Even as students and parents get acquainted with KDU’s new teaching style, the college is also running programmes for lecturers who needed to be retrained to emphasise the process of doing rather than just concentrating on the final results in course work and projects.
Other major changes at KDU include the restructuring of various courses in three schools – the School of Arts and Social Sciences, the School of Science and Technology and the School of Hospitality, Tourism and Culinary Arts.
“We want to have inter-disciplinary academic and social exchanges on a regular basis, for example, by encouraging foundation students to mix more with their seniors pursuing degree programmes,” says Dr Chia.
Not only will this make it easier for younger students to pick up tips from the seniors but lecturers of the combined courses can now sit together in revamped staff rooms that are more spacious.
“We have also installed new software that will help lecturers spot possible cases of plagiarism,” adds Dr Chia.
She admits that the changes are not easy to implement or to manage but the ultimate objective is to teach students to take charge of their own education.
“When the students realise that it is their responsibility to learn and proactively go about this, then they will be able to excel, both academically and as individuals,” she says.
“Teaching the students to be independent can only benefit them. It builds their confidence and teaches them to be resourceful,” she adds.
In line with this philosophy, students are encouraged to plan their assignments and work according to parameters they have set for themselves.
For example, if the college organises a trip to an orang asli settlement, the lecturer would help students streamline their research topics but the students would collect their own data, analyse, compile and organise their work for presentation.
KDU College also recently signed a new Memorandum of Agreement with the University of Tasmania (UTAS) which allows Biomedical Science students to transfer to the fourth oldest Australian university after one year of study at KDU. It offers a twinning programme for law students as well.
It is also the first private institution of higher education to run a fully franchised 3+0 Swiss hospitality and tourism degree, a programme from the International Hotel Management Institute of Switzerland.
The college also offers diplomas in Hotel and Catering Management, Tourism Management and Professional Chef Training.
Besides academics, KDU students have fun too. During the last Easter celebrations, the college’s School of Hospitality, Tourism and Culinary Arts arranged for nearly 400 student from nine Klang Valley schools to experience an Easter Egg Hunt.
The college’s Mass Communications students also held a photography exhibition – the Joi De Viere: Exuberance of Life Photography Exhibition – which showcased more than 100 black and white as well as colour photographs taken by KDU students.
Organising the exhibition taught the students that photography is an art form that speaks without movements or words.
Final year student and organising president Alan Stevenson said, “Finding the correct angle is the most difficult task.”
But the students’ talent is not limited to static images alone.
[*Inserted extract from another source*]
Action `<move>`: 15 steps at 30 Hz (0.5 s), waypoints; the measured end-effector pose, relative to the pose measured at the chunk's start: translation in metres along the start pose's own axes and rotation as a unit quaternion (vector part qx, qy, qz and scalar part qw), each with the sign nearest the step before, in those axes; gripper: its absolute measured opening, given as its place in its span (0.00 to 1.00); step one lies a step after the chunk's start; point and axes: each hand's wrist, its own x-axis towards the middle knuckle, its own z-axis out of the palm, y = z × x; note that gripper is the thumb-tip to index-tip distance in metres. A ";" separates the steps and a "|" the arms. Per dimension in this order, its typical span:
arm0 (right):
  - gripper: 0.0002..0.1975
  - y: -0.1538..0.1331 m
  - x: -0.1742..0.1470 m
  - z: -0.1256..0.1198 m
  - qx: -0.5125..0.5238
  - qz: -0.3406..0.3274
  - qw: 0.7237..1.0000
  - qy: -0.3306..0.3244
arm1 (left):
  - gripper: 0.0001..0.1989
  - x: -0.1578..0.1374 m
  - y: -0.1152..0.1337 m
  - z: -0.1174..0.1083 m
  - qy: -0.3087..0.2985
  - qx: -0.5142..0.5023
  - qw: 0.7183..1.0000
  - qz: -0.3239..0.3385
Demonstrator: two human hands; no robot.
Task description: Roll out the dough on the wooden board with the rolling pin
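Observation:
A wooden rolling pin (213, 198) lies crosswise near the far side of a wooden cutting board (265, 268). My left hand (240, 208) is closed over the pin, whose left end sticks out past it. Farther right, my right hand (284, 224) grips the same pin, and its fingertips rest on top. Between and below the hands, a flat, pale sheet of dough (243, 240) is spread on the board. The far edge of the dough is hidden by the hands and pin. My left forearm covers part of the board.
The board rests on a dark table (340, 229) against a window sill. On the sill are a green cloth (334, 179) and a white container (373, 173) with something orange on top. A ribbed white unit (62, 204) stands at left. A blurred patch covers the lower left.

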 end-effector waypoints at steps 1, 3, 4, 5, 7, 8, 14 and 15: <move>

Last year, they entered a short film competition and won.
“Their theme was on the SARS cases that had everyone running scared. They put together a piece that was both hilarious and educational,” say Dr Chia.
KDU College also has an active Performing Arts Club (PARTS) which recently organised the Urban Battle Hip Hop Dancing Competition.
The club invited local hip-hop act The Tarik Crew to open the event and professional breakdance group Giller Battles to judge the competition. It was won by team Shenobu which collected RM1,800.
Meanwhile about 60 Culinary Arts students get sent to Brunei each year to help prepare for the anniversary celebrations of Sultan Hassanal Bolkiah’s coronation.
“They fact that they get invitations each year tells me they do a good job. I am proud of that,” says Dr Chia.